Indeed, that precisely shows how the PCIe BW is wasted. One lane per 2.5G NIC is a lot. I don’t know if there are dual- or quad- 2.5G controllers, but for the 1G era these used to save a lot of lanes. Even having dual-2.5G per single lane would save 3 lanes.

tkaiser
tkaiser
1 year ago

Well, since 10 lanes vs. 8 lanes I would believe there’s a PCIe switch somewhere (unfortunately pictures too low-res/blurry). Maybe even a rather inexpensive Gen2 switch, turning incoming x4 into 8 x x1.

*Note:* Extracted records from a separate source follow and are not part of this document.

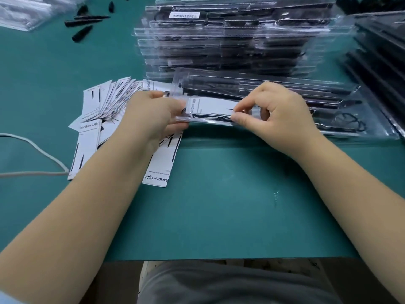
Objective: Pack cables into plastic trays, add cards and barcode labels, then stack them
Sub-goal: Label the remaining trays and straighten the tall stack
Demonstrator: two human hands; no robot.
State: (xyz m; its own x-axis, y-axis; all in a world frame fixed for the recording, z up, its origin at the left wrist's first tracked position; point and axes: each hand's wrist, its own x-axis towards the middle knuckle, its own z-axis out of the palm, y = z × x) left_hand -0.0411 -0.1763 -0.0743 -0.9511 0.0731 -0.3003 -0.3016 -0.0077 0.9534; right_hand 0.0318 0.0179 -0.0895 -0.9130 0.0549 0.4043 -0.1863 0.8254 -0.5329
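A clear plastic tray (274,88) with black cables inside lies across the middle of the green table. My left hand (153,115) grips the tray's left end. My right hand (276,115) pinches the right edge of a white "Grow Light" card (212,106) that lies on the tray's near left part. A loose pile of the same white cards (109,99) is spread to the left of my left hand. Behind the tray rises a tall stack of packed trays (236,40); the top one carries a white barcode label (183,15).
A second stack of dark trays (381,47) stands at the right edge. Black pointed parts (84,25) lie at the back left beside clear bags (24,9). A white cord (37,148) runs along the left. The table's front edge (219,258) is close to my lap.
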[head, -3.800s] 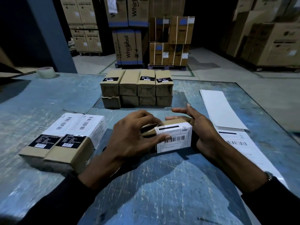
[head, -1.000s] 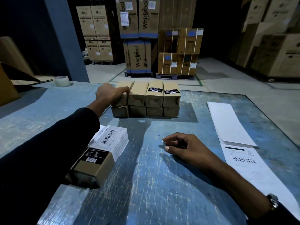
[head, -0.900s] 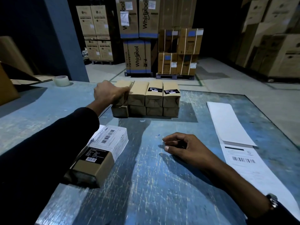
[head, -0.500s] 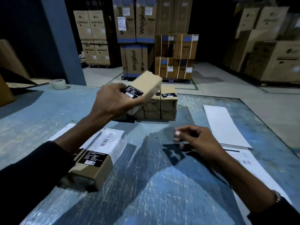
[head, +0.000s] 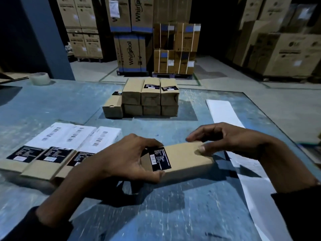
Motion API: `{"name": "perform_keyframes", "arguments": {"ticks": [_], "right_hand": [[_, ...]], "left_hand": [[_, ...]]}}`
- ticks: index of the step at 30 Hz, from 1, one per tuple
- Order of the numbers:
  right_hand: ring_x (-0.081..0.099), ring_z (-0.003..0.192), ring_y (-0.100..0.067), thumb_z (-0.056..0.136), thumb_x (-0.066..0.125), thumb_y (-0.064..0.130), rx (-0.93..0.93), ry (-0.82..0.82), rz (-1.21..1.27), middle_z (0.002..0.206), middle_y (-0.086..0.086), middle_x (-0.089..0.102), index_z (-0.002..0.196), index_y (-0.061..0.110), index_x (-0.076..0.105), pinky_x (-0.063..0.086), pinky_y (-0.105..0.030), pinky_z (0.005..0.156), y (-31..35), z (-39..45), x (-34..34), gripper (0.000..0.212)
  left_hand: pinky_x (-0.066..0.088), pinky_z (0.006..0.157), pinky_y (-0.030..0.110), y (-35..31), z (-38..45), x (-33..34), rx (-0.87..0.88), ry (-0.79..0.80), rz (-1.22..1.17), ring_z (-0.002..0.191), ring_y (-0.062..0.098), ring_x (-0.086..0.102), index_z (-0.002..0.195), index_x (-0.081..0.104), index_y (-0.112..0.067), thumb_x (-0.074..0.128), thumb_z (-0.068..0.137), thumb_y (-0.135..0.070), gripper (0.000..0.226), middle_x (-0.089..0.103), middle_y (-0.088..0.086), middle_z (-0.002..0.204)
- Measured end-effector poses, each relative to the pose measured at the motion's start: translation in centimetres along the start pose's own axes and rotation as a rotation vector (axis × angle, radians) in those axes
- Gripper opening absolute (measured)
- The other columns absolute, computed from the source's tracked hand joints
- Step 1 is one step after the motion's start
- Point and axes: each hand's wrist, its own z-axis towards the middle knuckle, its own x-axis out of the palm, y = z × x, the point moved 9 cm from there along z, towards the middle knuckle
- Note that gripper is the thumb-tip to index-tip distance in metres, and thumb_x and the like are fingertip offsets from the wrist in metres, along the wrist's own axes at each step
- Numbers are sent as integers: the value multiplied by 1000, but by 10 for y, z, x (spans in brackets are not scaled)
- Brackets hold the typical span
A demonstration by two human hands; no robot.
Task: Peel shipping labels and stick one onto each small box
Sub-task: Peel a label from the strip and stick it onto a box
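Box point(head: 182, 160) now held low by both hands.

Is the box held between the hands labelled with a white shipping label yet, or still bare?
Still bare. The box in both hands shows only its black sticker and plain brown cardboard on top.

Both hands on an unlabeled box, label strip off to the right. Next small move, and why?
Probably the right hand lets go and reaches for the label strip beside it to peel one. The held box carries only its black sticker, no white label like the three labeled boxes, and the left hand already grips it.
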Motion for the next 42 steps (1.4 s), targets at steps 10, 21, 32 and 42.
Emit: {"name": "perform_keyframes", "arguments": {"ticks": [10,21,32,42], "right_hand": [[67,120,-39,83,85,11,-72,140,-98,120,-17,73,115,12,75,55,-55,102,5,-4,18,34],[74,110,-22,93,78,21,-98,-135,-119,115,-5,78,123,13,73,62,-43,95,19,-12,-30,32],[76,97,-17,91,81,23,-258,-548,-15,105,-7,80,110,16,78,62,-31,82,31,-94,-80,20],[65,113,-1,75,83,58,-103,-453,-487,119,22,69,105,46,84,53,-18,79,-74,-125,-30,32]], "left_hand": [[57,90,36,-7,-2,16,-1,89,17,109,0,67,133,65,-33,81,78,-62,64,71,-20,120],[53,94,36,-81,-12,-11,359,-335,46,117,11,66,130,72,-19,70,88,-49,51,71,-7,125],[56,67,37,-183,29,133,543,-10,355,114,22,64,134,63,-21,53,103,-47,43,69,-1,126],[59,74,37,-169,26,150,485,26,280,125,12,58,123,71,-24,44,106,-48,40,66,-11,137]]}}
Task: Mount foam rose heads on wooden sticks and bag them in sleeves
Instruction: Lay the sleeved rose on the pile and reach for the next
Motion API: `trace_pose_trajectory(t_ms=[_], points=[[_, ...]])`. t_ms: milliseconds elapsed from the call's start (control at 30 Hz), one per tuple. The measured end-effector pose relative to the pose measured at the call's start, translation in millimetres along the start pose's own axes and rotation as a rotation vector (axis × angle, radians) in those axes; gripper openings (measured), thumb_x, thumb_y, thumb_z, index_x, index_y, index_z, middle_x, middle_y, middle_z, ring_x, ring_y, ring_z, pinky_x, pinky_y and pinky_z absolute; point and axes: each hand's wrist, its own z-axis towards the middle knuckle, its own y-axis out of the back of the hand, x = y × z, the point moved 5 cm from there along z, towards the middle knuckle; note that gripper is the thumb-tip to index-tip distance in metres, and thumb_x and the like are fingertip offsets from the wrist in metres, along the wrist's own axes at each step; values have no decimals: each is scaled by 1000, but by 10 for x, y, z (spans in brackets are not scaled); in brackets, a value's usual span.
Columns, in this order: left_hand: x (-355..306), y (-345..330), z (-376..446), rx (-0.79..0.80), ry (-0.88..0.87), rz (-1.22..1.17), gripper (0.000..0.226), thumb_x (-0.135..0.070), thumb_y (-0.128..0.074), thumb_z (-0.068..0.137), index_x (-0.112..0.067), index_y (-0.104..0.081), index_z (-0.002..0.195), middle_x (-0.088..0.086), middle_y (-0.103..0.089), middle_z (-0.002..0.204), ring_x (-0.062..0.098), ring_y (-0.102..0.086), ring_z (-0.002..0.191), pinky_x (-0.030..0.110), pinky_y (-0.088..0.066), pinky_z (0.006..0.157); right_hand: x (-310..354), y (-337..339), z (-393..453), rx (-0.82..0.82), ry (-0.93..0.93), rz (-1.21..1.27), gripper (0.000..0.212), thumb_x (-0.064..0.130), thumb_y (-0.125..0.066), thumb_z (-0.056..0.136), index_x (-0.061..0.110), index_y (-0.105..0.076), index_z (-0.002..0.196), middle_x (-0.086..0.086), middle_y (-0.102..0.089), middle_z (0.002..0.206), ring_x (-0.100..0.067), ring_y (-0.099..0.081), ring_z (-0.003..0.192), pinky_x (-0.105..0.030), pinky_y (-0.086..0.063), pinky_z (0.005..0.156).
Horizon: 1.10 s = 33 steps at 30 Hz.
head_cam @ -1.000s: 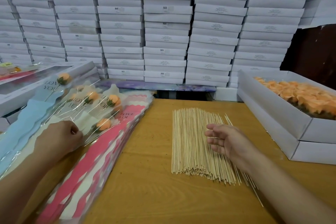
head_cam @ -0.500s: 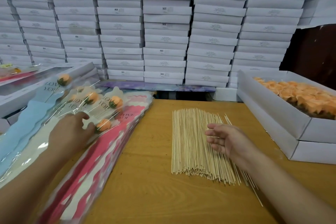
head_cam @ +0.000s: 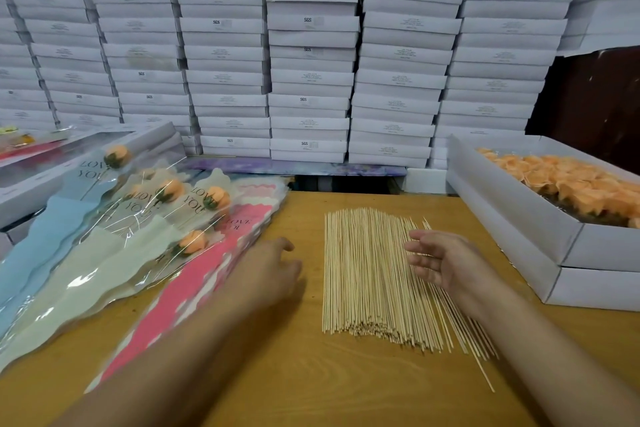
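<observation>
Both hands empty: left hand, blurred, loosely open beside bagged roses; right hand open over wooden sticks. Foam rose heads wait boxed right. Likely next: pinch one stick.

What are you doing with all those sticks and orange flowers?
A person is making roses on sticks. Wooden sticks lie piled on the table. The right hand hovers open over them; the left hand holds nothing. Finished roses in sleeves lie to the left, and loose orange rose heads fill a white box.
</observation>
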Motion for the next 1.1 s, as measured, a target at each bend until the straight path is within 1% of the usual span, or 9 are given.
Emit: trace_pose_trajectory(t_ms=[100, 233, 433, 533, 633, 767, 867, 967, 1100], points=[[-194, -239, -15, 61, -20, 3, 52, -48, -47, 100, -23, -44, 146, 2, -45, 149, 20, -50, 127, 32, -39, 104, 6, 37, -2, -13, -5, -13, 19, 12, -55, 97, 7, -69, 109, -8, -77, 87, -15, -73, 69, -24, -56, 54], [-324, -461, -20, 93, -41, -14, 63, -55, -35, 102, -21, -31, 155, 4, -30, 162, 23, -29, 148, 40, -25, 121, 12, 63, -10, -45, 0, -34, 19, 10, -54, 98, 6, -69, 108, -8, -77, 86, -15, -72, 67, -24, -56, 54], [-273, -712, -75, 129, -85, 127, 65, -62, -16, 101, -30, -27, 157, 2, -20, 166, 25, -10, 154, 47, -5, 125, 92, 42, -79, -100, 37, -173, 16, 11, -55, 98, 11, -69, 107, -8, -77, 90, -15, -71, 70, -23, -56, 56], [-272, -732, -78, 128, -106, 161, 65, -62, -13, 100, -31, -27, 156, -1, -21, 166, 23, -10, 154, 47, -5, 125, 236, 28, -108, -176, 140, -431, 19, 14, -56, 98, 15, -67, 113, -4, -72, 103, -13, -67, 83, -27, -58, 67], [-280, -730, -81, 131, -105, 165, 65, -61, -12, 101, -32, -26, 157, -1, -21, 166, 22, -9, 154, 47, -4, 125, 489, 56, -136, -243, 347, -874, 31, 23, -54, 99, 21, -61, 129, 4, -63, 128, -11, -57, 112, -29, -45, 92], [-277, -727, -82, 138, -96, 175, 65, -61, -10, 101, -33, -25, 157, -2, -20, 166, 21, -9, 155, 47, -5, 125, 823, 252, -92, -320, 479, -1229, 42, 22, -48, 99, 15, -52, 140, -7, -53, 143, -26, -42, 135, -42, -36, 110], [-265, -730, -81, 145, -89, 163, 65, -61, -9, 100, -34, -21, 158, -4, -19, 167, 21, -8, 155, 46, -5, 125, 1123, 580, -1, -479, 418, -1408, 43, 18, -44, 98, 9, -52, 138, -14, -50, 143, -34, -36, 136, -47, -35, 110], [-264, -736, -80, 147, -84, 148, 66, -62, -8, 100, -34, -17, 159, -5, -19, 166, 21, -9, 155, 45, -6, 125, 1357, 988, 106, -611, 251, -1505, 30, 17, -43, 94, 2, -62, 112, -20, -54, 128, -40, -38, 127, -47, -42, 101], [-263, -730, -74, 140, -83, 146, 65, -60, -8, 100, -33, -19, 159, -5, -21, 166, 20, -10, 154, 44, -7, 125, 1442, 1470, 276, -594, 10, -1653, 32, 31, -47, 95, 5, -64, 103, -19, -59, 120, -39, -49, 116, -40, -47, 89]])
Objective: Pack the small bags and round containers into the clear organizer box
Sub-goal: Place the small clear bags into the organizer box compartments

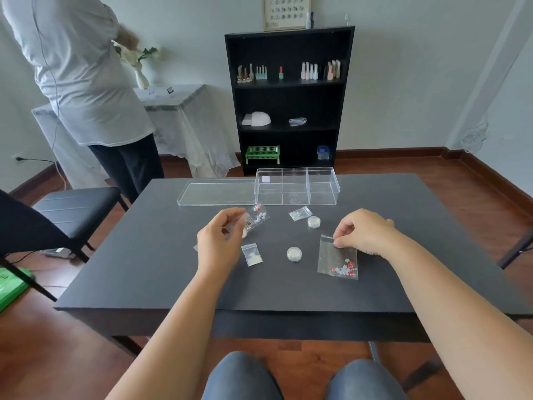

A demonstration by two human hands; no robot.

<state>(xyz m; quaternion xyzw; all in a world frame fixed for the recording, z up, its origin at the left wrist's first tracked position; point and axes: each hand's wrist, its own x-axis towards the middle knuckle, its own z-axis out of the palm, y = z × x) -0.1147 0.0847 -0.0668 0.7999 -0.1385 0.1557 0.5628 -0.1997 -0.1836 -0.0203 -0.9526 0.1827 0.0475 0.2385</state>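
Observation:
The clear organizer box (pixel 297 186) with three compartments stands at the far side of the dark table, its lid (pixel 216 193) lying flat to its left. My left hand (pixel 220 238) pinches a small clear bag with red and white bits (pixel 258 216), lifted off the table. My right hand (pixel 364 232) grips the top edge of a larger clear bag with red and white flowers (pixel 337 259) that lies on the table. Two small bags (pixel 252 254) (pixel 300 213) and two round containers (pixel 294 254) (pixel 313 222) rest between my hands.
The dark table (pixel 144 269) has a black chair (pixel 57 209) at its left. A person in a white shirt (pixel 83 82) stands at the back left by a draped side table. A black shelf (pixel 288 96) with bottles stands against the far wall.

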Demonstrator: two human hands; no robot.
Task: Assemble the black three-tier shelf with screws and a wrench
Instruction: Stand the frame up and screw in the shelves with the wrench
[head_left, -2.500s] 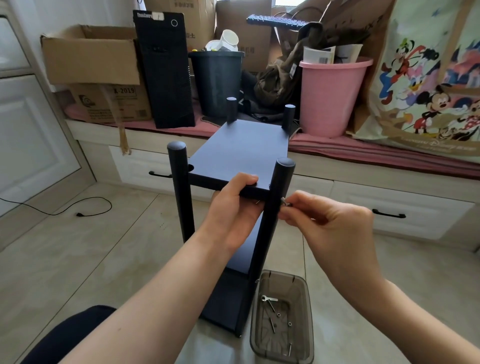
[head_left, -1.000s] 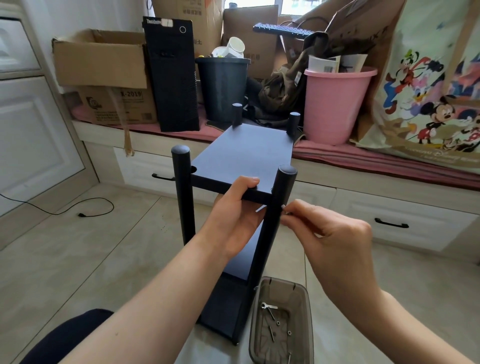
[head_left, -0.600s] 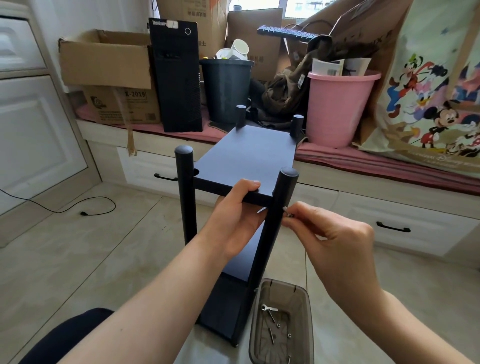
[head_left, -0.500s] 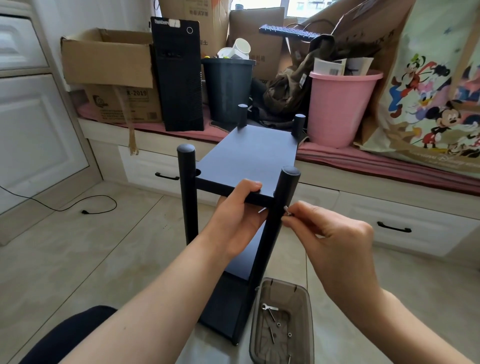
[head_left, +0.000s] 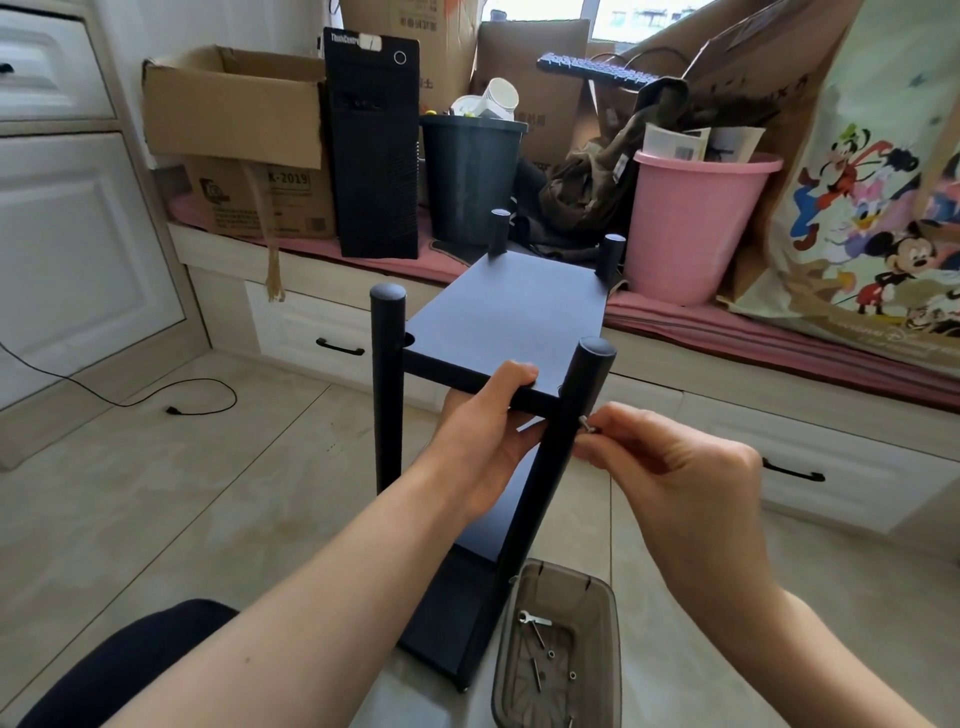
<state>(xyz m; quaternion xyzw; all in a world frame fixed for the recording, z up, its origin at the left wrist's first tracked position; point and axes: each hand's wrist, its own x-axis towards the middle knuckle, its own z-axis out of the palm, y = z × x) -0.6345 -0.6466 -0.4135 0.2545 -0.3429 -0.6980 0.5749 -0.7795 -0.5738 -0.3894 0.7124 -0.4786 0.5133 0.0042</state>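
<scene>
Shelf (head_left: 511, 317): black, upright on the floor (head_left: 156, 493), four round posts; top board seated between them, lower boards visible below.

Left hand (head_left: 480, 441): fingers curled over the front edge of the top board, thumb underneath, just left of the near-right post (head_left: 563, 452). Grip clamped on the board.

Right hand (head_left: 680, 483): at the right side of the near-right post, just under the top board. Fingertips pinch a screw (head_left: 586, 423) whose tip meets the post. Grip closed on the screw.

Tray (head_left: 558, 649): smoky clear plastic, on the floor touching or just beside the shelf's near-right foot, below the right hand. Contents: one small wrench (head_left: 534, 618) at the far end, several long screws and a few small nuts or washers; exact count cannot be told.

Window seat (head_left: 753, 327): behind the shelf, pink cushion on top, drawers beneath. Holds a pink bucket (head_left: 696, 223) with papers, a black bin (head_left: 470, 176) with cups, a PC tower (head_left: 376, 150), an open box (head_left: 234, 104), and a cartoon bag (head_left: 872, 208).

Cable (head_left: 156, 400): loose on the floor, left.
</scene>
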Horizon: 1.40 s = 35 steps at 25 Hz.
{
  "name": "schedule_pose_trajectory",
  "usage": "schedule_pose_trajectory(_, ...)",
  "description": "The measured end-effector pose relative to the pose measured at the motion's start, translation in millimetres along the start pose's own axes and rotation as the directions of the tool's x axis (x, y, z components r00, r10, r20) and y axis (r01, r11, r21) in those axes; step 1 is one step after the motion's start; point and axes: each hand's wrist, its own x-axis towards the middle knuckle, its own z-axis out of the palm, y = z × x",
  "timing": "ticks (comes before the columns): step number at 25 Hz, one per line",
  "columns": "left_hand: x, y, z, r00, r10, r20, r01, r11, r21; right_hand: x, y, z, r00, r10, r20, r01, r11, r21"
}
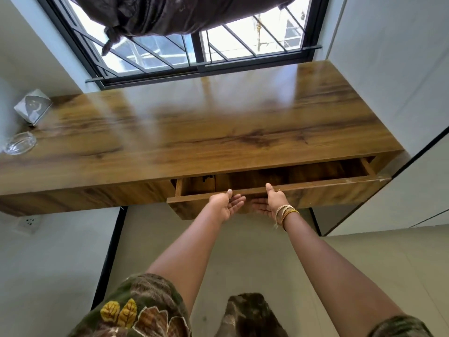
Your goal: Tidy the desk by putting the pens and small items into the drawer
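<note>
Left hand [224, 205] and right hand [269, 201] grasping drawer [315, 190] front, thumbs on top

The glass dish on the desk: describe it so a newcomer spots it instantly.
Start at the long wooden desk under the window and follow it to its far left end. The glass dish lies near the front edge, closer than the tissue box. It is low, rounded and see-through; the box is tall and patterned.
</note>
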Motion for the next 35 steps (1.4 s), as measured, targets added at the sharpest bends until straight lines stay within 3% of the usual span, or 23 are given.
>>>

Gen2 x4 = 32 Gbit/sec, 6 x 2.5GbE = 15 Gbit/sec. At least ‘on paper’ it could match though no idea how such a switch affects latency.

Cinnagar
Cinnagar
1 year ago

Well, the NVME slot is Pcie 3.0 x2, which has a transfer rate of up to 2GB/s; whereas, 10gbe only has a maximum transfer of 1.25GB/s… Therefore, you should be able to throw in one of those 10gbe nvme sticks to add 10gbe for a router, but to me, the question would be whether or not the Celeron J6412 is fast enough to push it at full speed?

tkaiser
tkaiser
1 year ago

> the NVME slot is Pcie 3.0 x2

And affordable PCIe attached 10GbE NICs are usually Gen2 x4 and as such a Gen2 x2 link will be established in the M.2 slot.

Theguyuk
Theguyuk
1 year ago

You could build your own but costly. Start with a Ibase MBB-1000

Embedded Computing
MBB-100012th Gen Intel® Core™ i9/i7/i5/i3 / Pentium® / Celeron® with Intel® R680E/ Q670E PCH

  • 12th Gen Intel® Core™ i9/i7/i5/i3 / Pentium® / Celeron® processors
  • 4x DDR4 DIMM, Max.128GB
  • Intel® processor integrated graphics supports HDMI (2.0b), DVI-D, and DisplayPort (1.4) (DP++)
  • Dual Intel® 2.5G LAN
  • 8x USB 3.1, 2x USB 2.0, 4x SATA 3.0, 4x COM
  • 1x PCI-E(x16) (Gen5.0), 2x PCI-E(x4) (Gen4.0), 1x PCI-E(x1) (Gen3.0), 2x PCI
  • 4x M.2 (B-Key, E-Key/ 2x M-Key)
  • Watchdog timer, Digital I/O, iAMT (16.0), TPM (2.0)
JWS
JWS
1 year ago

But does it support full wirespeed switching on all ports concurrently?

Bustout
Bustout
1 year ago

What case would you put this in for the smallest footprint?

Ascar
Ascar
1 year ago

I am wondering if anyone knows/can recommend an mITX board or even better a fanless appliance which apart from 1GbE or 2.5GbE ports would have an IPMI interface

Willy
1 year ago

Look at what SuperMicro offers. My home NFS server was made 12 years ago from one of their boards (x7spa-hf) which does have IPMI and is in mini-ITX format. Most likely by now they’ve evolved the specs and have something comparable to propose.

tkaiser
tkaiser
1 year ago

Asides SuperMicro you’ll find such stuff also from ASUS or ASRock Rack. Compared to SuperMicro often they have a more recent ASpeed BMC (the ARM thingy that does provide this insane/insecure mess called IPMI) which is also good for power consumption.